**What you need to do:**
Treat the line containing "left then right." as the last one, and return every line exactly from the first line of the material below up to it.

────────────────────

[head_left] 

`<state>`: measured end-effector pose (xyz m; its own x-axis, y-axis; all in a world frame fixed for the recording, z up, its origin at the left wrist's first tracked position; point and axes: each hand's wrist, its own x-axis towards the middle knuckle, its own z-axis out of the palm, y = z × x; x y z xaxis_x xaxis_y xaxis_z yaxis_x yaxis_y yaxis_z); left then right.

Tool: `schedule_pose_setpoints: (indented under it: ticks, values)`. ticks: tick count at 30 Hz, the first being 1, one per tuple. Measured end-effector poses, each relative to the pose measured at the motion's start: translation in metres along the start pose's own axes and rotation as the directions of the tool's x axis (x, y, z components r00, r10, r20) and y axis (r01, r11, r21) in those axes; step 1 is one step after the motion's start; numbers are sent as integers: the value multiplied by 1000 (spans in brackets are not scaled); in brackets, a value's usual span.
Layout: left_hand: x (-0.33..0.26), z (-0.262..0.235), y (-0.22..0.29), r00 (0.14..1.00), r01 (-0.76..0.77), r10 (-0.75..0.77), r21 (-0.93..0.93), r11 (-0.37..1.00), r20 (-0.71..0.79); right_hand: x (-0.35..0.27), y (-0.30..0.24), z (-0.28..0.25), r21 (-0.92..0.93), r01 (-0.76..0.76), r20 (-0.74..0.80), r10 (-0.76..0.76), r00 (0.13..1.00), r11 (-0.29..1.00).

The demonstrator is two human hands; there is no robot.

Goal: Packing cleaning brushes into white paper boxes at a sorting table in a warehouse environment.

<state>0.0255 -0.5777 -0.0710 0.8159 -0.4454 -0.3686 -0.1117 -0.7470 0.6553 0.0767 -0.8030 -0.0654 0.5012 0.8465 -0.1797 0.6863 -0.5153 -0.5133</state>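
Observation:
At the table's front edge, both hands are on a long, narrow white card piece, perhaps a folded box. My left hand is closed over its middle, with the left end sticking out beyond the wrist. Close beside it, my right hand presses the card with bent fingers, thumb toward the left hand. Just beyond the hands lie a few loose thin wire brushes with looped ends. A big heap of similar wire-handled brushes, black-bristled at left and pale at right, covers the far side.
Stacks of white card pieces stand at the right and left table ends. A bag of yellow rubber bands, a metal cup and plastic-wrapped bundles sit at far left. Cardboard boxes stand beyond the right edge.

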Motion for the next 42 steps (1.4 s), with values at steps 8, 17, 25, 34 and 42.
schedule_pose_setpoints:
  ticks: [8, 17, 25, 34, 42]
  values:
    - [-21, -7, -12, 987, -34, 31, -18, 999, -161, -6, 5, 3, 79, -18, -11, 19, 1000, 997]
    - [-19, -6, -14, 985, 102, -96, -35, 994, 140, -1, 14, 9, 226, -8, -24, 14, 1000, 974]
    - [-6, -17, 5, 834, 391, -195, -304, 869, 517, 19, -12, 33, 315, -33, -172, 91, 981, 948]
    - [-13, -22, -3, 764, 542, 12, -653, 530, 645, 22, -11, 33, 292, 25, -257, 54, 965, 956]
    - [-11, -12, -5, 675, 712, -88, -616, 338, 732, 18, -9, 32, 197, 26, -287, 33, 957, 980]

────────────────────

**Task answer:**
[head_left] 

`<state>`: measured end-effector pose (xyz m; its own x-axis, y-axis; all in a world frame fixed for the recording, z up, its origin at the left wrist's first tracked position; point and axes: each hand's wrist, its own x-axis towards the middle knuckle, its own z-axis out of the palm, y = z × x; x y z xaxis_x xaxis_y xaxis_z yaxis_x yaxis_y yaxis_z); left then right.

The output above is complete as it stands.